Change yourself, and change the world: Q&A Session with Catherine Kohler.
A few days ago, HP signed the Business Statement for Transgender Equality to support the rights of our transgender employees, customers, partners, and community.
To enlarge this conversation, we spoke to Catherine Kohler, a commit planner who’s a transgender woman in transition.
Q. What’s a commit planner? It sounds like you’re a wedding matchmaker.
It means I’m a process coordination specialist who’s good with numbers. I think of myself as an air traffic controller or a circus ringmaster. We promise thousands of units of hundreds of models per week that we can deliver to dozens of partners. How do we break the smallest number of promises? How do we strategically assign new supply? So we transform policies into algorithms that can be duplicated over and over. That way we come up with something that always works, an algorithm, math.
Q. How do you come up with the math, the numbers, the algorithms?
An algorithm is a process, a list of instructions or recipe to be followed, to get to the desired outcome.
Solutions come because we are all on the same team and working in the same direction. We have a drive to simplify and plan. The bias is toward getting things done and making things work. No one almost ever says no, unless it’s for a technical reason, and you can get help for that.
To hear, over the years, that the design works, and seeing my work becoming part of a basic competency, is almost a justification for my career. I helped design demand classification sequences and this is baked into our tools. I feel I’ve decanted part of my brain into HP. To some extent, I’m inside the computer! I’m part of a logic.
Q. Help us understand more about being transgender through someone we have heard a lot about, Caitlyn Jenner.
Systematic acceptance requires a greater dialogue. In my opinion, Caitlyn Jenner, in front of the world, was a tremendous aid. She helped people understand because, whether people approved or not, or liked her decision or not, at least they knew her. Having her story out there helped others better understand mine. The national dialogue had to occur, and the more that happens, the easier it is for individuals.
Q. Can you say a little about your transition?
I was AMAB or assigned male at birth. I now present as female every day, as Catherine. Every morning when I wake up, my BIOS internal check tells me that the wrong hardware has been detected. My transition is a way of acknowledging that: Yes, the wrong hardware was installed. I accept it. That’s better than having a kernel panic.
Q. What has your transition meant to you?
People correctly reading me as a woman is enormously satisfying.
I had been working with the HP Pride employee resource group. I was not open or out except for a few hours at a time. Every few months, in this small support network, I could drop my mask and publicly experience my life. This was a big step forward.
When I began to tell people, change my dress, and change my appearance, it was confusing at first. A lot depended on managing individual relationships. When you transition, you’re communicating with people through your appearance. You’re always catching people up to speed with where you are. Otherwise, people treat you where you were, and there can be a real discomfort. Misunderstandings are inevitable.
Q. What has been truly challenging?
Going through a gender reassignment, I often find that there are limits to how much I can change.
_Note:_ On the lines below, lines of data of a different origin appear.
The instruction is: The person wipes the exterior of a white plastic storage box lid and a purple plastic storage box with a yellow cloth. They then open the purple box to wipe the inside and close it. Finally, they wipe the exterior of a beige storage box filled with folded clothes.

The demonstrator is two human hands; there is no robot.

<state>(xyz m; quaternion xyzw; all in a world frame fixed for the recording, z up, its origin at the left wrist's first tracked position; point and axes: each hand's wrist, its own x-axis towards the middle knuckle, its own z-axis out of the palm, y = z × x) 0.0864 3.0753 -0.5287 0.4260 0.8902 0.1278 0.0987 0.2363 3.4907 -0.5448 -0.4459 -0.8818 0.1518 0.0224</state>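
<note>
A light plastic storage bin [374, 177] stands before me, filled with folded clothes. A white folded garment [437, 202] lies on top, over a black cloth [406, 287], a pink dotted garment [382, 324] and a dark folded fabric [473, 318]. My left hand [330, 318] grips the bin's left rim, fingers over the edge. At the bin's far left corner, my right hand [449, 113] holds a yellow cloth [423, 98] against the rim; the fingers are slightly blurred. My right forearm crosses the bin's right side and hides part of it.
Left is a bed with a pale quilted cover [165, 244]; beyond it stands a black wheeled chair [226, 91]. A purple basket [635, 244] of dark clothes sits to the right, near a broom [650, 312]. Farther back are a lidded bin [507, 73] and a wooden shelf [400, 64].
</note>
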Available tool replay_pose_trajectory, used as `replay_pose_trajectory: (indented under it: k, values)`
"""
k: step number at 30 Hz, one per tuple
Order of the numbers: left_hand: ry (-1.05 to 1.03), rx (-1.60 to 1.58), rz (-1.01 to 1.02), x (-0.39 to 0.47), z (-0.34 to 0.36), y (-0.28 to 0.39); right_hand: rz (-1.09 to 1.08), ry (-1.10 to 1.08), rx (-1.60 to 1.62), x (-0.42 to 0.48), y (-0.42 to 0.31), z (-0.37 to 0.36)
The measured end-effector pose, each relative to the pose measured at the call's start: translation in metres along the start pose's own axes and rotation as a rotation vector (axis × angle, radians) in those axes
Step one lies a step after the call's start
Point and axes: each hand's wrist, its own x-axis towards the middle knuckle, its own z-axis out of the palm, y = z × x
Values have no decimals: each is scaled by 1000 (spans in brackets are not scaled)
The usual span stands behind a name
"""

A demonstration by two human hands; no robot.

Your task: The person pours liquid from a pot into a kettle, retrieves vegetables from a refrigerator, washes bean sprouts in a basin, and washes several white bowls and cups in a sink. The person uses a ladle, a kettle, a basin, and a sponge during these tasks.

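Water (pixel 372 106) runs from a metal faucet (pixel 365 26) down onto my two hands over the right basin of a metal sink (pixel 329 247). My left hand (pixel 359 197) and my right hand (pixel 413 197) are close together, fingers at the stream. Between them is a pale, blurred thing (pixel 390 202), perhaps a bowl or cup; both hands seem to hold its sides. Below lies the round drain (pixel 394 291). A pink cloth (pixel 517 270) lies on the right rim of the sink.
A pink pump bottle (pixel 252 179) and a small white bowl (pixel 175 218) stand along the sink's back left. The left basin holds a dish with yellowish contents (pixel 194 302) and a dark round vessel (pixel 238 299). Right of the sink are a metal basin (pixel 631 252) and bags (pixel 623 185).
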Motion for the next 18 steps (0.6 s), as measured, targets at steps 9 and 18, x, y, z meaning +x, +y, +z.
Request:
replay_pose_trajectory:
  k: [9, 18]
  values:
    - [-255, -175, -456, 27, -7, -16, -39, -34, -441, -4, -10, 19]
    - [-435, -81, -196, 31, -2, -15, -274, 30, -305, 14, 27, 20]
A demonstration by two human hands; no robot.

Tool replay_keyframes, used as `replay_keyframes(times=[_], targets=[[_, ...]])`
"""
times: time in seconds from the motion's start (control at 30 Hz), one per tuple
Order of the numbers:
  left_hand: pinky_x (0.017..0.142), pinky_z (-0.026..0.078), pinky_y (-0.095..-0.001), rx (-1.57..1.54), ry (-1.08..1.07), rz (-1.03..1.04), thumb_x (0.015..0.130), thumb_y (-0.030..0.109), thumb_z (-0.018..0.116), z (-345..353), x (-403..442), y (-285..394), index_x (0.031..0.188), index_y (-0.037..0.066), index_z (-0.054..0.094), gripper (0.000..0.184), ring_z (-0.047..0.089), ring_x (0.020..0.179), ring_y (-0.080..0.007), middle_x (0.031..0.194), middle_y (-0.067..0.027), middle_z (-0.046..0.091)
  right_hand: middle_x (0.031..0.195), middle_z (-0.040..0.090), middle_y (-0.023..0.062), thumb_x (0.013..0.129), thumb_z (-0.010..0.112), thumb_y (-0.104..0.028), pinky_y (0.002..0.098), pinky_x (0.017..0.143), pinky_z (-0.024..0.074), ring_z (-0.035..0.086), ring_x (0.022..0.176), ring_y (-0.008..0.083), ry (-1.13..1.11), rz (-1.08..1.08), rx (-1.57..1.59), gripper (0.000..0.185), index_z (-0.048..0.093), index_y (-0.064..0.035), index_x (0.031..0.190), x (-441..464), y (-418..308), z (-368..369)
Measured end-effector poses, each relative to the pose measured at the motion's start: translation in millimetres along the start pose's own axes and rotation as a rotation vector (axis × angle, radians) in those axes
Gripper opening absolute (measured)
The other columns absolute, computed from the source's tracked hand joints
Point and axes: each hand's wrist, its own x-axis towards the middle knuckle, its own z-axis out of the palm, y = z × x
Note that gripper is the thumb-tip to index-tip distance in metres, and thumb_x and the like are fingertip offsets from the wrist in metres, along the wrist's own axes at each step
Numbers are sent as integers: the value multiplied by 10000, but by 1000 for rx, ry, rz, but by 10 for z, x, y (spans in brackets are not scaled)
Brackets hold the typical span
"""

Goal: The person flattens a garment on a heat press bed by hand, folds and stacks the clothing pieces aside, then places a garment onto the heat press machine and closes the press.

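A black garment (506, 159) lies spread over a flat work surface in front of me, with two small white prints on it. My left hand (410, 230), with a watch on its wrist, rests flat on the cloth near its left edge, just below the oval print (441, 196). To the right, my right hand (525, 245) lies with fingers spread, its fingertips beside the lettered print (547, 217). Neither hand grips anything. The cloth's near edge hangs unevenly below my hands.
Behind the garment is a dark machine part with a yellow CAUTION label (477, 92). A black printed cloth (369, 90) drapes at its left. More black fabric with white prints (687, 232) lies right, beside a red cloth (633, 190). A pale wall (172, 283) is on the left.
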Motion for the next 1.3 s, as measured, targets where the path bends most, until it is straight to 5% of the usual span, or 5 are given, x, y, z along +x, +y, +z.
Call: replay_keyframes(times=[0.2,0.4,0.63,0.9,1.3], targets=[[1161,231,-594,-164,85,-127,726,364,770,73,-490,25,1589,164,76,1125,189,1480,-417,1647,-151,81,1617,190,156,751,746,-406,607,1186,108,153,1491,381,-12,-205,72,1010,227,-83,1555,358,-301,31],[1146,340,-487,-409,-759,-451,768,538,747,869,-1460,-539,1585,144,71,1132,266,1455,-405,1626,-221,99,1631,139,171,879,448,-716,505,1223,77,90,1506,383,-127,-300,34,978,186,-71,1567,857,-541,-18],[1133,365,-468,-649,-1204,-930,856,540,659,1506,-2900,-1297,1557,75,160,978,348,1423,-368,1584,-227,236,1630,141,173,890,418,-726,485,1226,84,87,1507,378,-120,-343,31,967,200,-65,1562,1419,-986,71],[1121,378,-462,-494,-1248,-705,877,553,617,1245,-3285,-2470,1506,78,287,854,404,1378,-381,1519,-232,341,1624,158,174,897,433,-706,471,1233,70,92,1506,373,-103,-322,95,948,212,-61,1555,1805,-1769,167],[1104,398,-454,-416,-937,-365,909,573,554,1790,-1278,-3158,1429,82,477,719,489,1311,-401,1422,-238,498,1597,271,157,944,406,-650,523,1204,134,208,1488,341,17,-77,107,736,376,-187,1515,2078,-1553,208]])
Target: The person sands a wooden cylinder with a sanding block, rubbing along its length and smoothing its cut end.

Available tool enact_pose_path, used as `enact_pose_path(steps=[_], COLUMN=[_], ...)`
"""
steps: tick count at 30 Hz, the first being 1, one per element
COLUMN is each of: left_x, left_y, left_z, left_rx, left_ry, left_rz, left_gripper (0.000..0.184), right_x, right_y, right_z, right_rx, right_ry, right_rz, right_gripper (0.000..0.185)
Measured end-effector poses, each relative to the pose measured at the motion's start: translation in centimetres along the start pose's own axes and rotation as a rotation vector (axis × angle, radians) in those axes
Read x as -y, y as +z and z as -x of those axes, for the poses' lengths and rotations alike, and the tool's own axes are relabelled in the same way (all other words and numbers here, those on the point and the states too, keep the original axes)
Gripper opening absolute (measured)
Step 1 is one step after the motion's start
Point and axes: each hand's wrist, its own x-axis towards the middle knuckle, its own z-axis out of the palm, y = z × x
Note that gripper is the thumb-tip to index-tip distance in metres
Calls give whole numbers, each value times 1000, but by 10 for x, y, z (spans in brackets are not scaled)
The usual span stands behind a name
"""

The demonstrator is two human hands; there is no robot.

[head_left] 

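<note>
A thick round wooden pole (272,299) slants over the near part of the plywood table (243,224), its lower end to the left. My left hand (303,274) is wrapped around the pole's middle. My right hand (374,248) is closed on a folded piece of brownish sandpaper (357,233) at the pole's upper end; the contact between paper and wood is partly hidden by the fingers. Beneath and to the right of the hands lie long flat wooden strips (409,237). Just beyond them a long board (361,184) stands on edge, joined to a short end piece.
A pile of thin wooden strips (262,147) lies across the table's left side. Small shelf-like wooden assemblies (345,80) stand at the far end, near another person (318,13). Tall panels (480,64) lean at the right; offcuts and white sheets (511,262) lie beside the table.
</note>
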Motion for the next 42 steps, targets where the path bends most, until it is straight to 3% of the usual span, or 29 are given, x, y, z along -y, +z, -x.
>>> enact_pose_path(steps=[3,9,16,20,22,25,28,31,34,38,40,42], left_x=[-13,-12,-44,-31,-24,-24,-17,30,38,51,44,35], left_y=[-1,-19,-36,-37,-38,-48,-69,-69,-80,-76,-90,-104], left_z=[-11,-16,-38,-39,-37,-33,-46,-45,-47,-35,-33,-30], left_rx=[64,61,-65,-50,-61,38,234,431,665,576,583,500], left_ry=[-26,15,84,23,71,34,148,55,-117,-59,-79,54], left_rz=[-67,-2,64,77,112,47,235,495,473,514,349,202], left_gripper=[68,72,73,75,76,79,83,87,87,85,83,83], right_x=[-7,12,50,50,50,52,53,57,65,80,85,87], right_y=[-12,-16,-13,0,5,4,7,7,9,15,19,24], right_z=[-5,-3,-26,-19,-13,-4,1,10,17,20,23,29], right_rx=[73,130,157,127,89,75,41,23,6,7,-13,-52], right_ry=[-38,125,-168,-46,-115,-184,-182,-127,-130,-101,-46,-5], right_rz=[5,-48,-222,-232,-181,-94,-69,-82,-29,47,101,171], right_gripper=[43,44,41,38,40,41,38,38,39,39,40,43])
There is no end to the challenge of meeting social standards of appearance, something most of us can relate to. Not matching unambiguously what a woman looks like is really hard for me. I am going to be obvious all my life, so I have to make it easy for people to treat me well. You may not get a positive response no matter how you try, and that’s difficult.
Understanding takes time, and even I don’t always understand it as it’s happening. You have to accept that there will be a lot of misconceptions.
I’ve had to learn situational awareness. It’s like I changed my citizenship and went to another country as an immigrant. I need to be very observant, learn the idioms, and infer the behaviors that are not intuitive for my biology. Imagine imposter syndrome taken to a ridiculous extreme.
Q. Why did you decide to come out at work?
A life in the closet is compartmentalized and timid, and I’ve had to learn not be tentative or afraid. In the past, exposure for a transgendered person has meant a high risk of danger and even death. But working at HP is a controlled environment, and I can safely make the assumption of professionalism. Relationships are defined, and there’s no room for unacceptable behavior.
Now I’m nowhere near so nervous and twitchy. I don’t feel under siege anymore.
Q. Are you supported by your home and family?
I’m securely married to my long-term partner. It took her a couple of years to understand my decision. She is my consigliere, the absolute confident in my affairs and life. She’s in my corner, working to understand me. Having this security gets me through difficult experiences in the transition.
Q. What does Pride mean to you?
You don’t have to stick to one place just because that’s where you began. You have the freedom to imagine how to improve. If you’re constantly examining and questioning everything about yourself, you can question the world around you, too. With that questioning comes genuine perspective and compassion. And with those, you can change yourself and the world.
Thank you, Catherine, for your openness and for sharing this in such an important time!